Random Forest Classifier for Spam Detection

Detecting Spam using a Random Forest Classifier with Parameter Tuning using Grid Search Determination

Random Forest Classifier

Random forest classifiers fall under the umbrella of decision trees. Decision trees are models that can be applied to both regression and classification problems.

With regression trees the predictor space, the set of all possible values for $X_1, X_2, ..., X_p$, is divided into $J$ distinct and non-overlapping regions, $R_1, R_2,...,R_j$ b y applying some decision rules. for every observation that falls into the region $R_j$, we make the same prediction, which is the mean of all the response values $Y$ for the training observations in $R_j$.

We choose to divide the predictor space into high-dimension rectangles with the goal being to find the boxes $R_1, R_2,...,R_j$ that minimize the RSS (residual sum of squares), given by

\[\sum_{j=1}^J\sum_{i\in R_j}(y_i-\hat{y}_{R_j})^2\]
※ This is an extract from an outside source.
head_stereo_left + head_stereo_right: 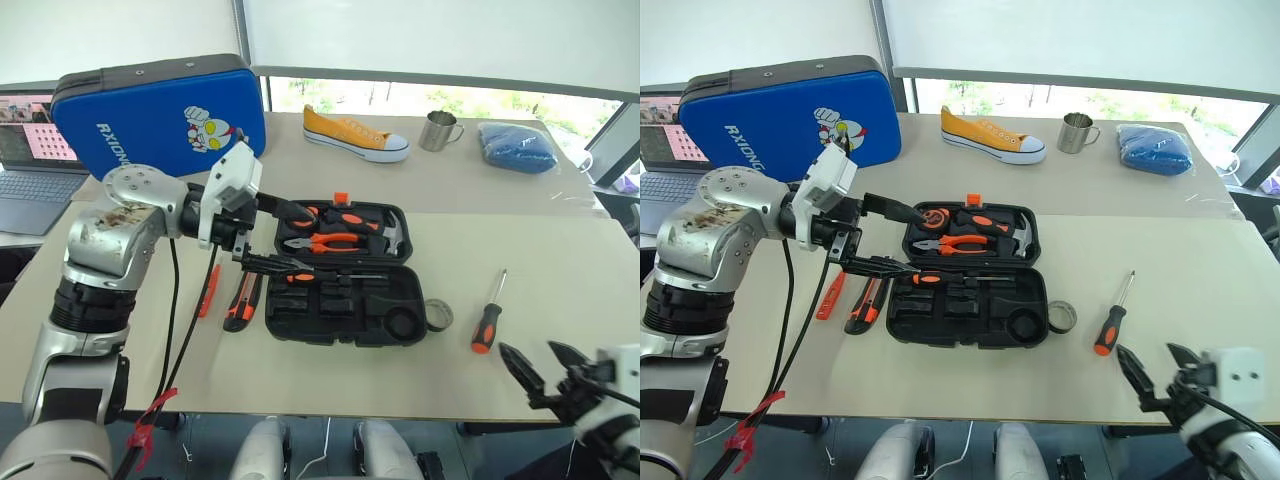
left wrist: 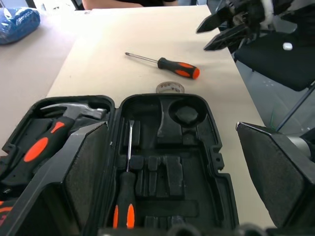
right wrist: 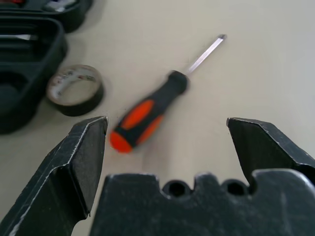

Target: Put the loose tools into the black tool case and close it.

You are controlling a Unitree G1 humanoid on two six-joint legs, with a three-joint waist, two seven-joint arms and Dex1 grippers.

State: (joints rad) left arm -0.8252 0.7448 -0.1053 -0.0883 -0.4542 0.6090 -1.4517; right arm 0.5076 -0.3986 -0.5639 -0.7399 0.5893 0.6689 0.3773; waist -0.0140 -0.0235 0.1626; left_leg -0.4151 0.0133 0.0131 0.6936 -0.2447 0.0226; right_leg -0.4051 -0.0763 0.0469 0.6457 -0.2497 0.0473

where $\hat{y}_{R_j}$ is the mean response for the training observations within the $j$th box. Because it is computationally infeasible to consider every partition we take a top-down, greedy approach called recursive binary splitting.

The approach begins at the top of the tree where all observations are in one region $R$ then successive splits of the predictor space that create two neww branches further down the tree. It is called greedy because at each step the best split is made at that step without considering future steps that may lead to a better tree.

To perform recursive binary splitting the predictor $X_j$ is selected along with cutoff point $s$ such that splitting the predictor space into regions $[x\vert X_j<s]$ and $[X\vert X_j\geq s]$ leads to the largest reduction in RSS.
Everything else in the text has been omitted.